Preventing Prevention: Vaccines in the Century of Choice

This year, the first vaccines licensed in the United States, those for rabies and typhoid, celebrated their centennial. The better half of the twentieth century was spent developing vaccines to prevent some of the most devastating epidemics in history. And the past century has seen extensive progress in the field of vaccinology — the widespread use of immunizations in the Western world is largely responsible for a significant increase in life expectancy. When the first rabies and typhoid vaccines were licensed in the United States, the life expectancy of the typical American was 56.8 years. Today, Americans can expect to live 78.8 years. Despite the irrefutable contribution widespread immunization has made to the quality of life we enjoy today, the twenty-first century has begun as one of contention between the medical community and a growing group of vaccination opponents.
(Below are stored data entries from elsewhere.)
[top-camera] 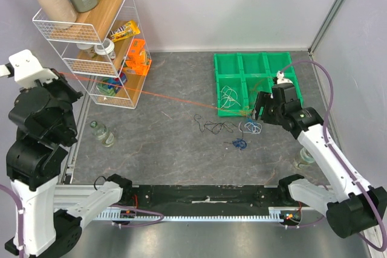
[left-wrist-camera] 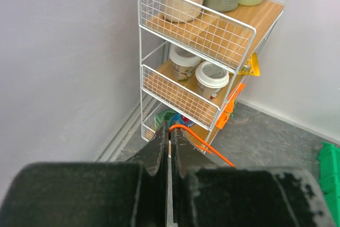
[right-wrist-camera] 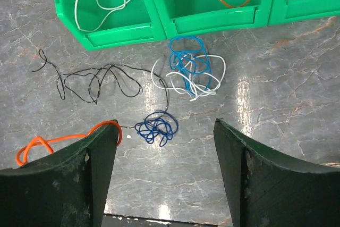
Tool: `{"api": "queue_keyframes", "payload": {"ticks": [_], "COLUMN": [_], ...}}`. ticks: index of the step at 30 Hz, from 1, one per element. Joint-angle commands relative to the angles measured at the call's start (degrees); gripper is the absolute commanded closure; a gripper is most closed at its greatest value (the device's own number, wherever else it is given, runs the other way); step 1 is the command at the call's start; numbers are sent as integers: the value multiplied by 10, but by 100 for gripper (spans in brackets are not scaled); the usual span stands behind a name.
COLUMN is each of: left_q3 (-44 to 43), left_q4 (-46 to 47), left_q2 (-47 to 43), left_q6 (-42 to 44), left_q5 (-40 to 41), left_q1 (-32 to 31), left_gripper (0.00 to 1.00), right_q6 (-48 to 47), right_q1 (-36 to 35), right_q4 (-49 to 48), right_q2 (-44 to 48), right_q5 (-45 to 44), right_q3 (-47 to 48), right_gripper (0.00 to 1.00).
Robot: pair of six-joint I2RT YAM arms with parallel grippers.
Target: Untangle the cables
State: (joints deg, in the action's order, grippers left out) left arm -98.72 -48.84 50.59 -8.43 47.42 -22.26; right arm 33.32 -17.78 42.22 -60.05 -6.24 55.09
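Left claw (left-wrist-camera: 170, 134) is pinched tight on the orange cable (top-camera: 169, 97), stretching it taut toward the rack (top-camera: 91, 28), probably to drag it out of the tangle. Right claw (right-wrist-camera: 164, 126) hangs spread wide over the black, blue and white cables (right-wrist-camera: 183, 67) on the surface (right-wrist-camera: 276, 104) by the tray (right-wrist-camera: 212, 23), likely ready to pin them.

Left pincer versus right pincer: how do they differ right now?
The left pincer is shut on the orange cable; the right pincer is open. The left pincer is raised beside the wire rack; the right pincer hangs over the loose cables on the table, just in front of the green tray. Both have dark fingers.
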Motion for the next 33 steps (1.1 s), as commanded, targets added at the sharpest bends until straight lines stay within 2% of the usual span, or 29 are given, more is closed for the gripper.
{"api": "queue_keyframes", "payload": {"ticks": [1, 3, 5, 6, 7, 8, 10, 11, 12, 14, 16, 17, 19, 20, 21, 23, 25, 27, 31, 33], "left_q3": [-5, -5, -5, -4, -2, 2, 10, 12, 14, 15, 14, 13, 18, 22, 26, 32, 31, 31, 87, 135], "left_q4": [63, 64, 64, 65, 67, 68, 68, 68, 68, 67, 60, 54, 52, 52, 52, 39, 15, -29, -47, -35], "left_q2": [-22, -22, -22, -23, -25, -29, -33, -35, -37, -38, -44, -47, -58, -65, -69, -74, -71, -60, -37, -25], "left_q6": [66, 76, 82, 83, 83, 83, 83, 83, 83, 83, 101, 103, 114, 118, 120, 102, 41, -44, -174, -212], "left_q5": [78, 80, 87, 92, 94, 92, 82, 84, 87, 92, 102, 106, 113, 113, 111, 95, 45, -55, -248, -362], "left_q1": [6, 6, 5, 4, 5, 6, 6, 6, 5, 6, 5, 5, 5, 6, 5, 4, 6, 4, 5, 4], "left_gripper": [98, 98, 99, 98, 98, 98, 98, 98, 99, 98, 98, 98, 98, 98, 98, 99, 98, 99, 98, 98], "right_q6": [-12, -23, -25, -23, -31, -29, 15, 57, 81, 69, 26, 15, -3, -19, -48, -101, -158, -186, -147, -121], "right_q1": [23, 29, 55, 90, 133, 134, 132, 132, 133, 133, 136, 142, 150, 150, 150, 141, 120, 77, -52, -118], "right_q4": [48, 92, 107, 103, 80, 55, -42, -88, -104, -49, 83, 109, 130, 123, 108, 105, 104, 75, -56, -89], "right_q2": [-33, -44, -40, -36, -32, -36, -29, -25, -22, -29, -62, -75, -79, -79, -81, -109, -133, -120, -68, -83], "right_q5": [-60, -142, -179, -145, -45, 19, 212, 278, 299, 212, 40, -30, -131, -160, -147, -74, 48, 188, 341, 364], "right_q3": [30, 57, 79, 80, 73, 73, 40, 21, 14, 63, 133, 150, 178, 182, 181, 179, 168, 140, 71, 57], "right_gripper": [22, 22, 21, 15, 14, 14, 17, 18, 19, 21, 20, 19, 20, 20, 19, 21, 23, 22, 19, 19]}}
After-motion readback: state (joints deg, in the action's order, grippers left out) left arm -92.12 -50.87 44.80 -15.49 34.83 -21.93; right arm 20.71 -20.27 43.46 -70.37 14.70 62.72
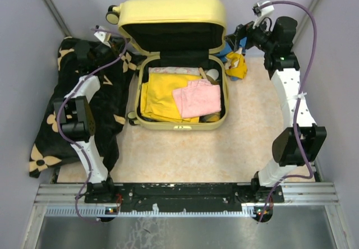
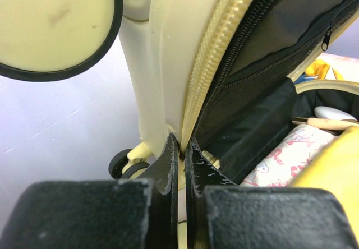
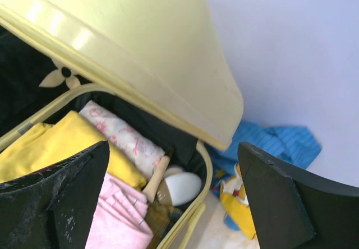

Public health experts like Paul Offit, an adviser at the Centers for Disease Control and Prevention (CDC) and a pediatric infectious disease specialist, maintain that vaccines are “without question, the safest, best-tested thing we put into our bodies.” But even so, extensive debate about the merits and effectiveness of immunization practices persist. If the twentieth century was that of the vaccine, the twenty-first century is shaping up to be that of the counter-vaccine movement.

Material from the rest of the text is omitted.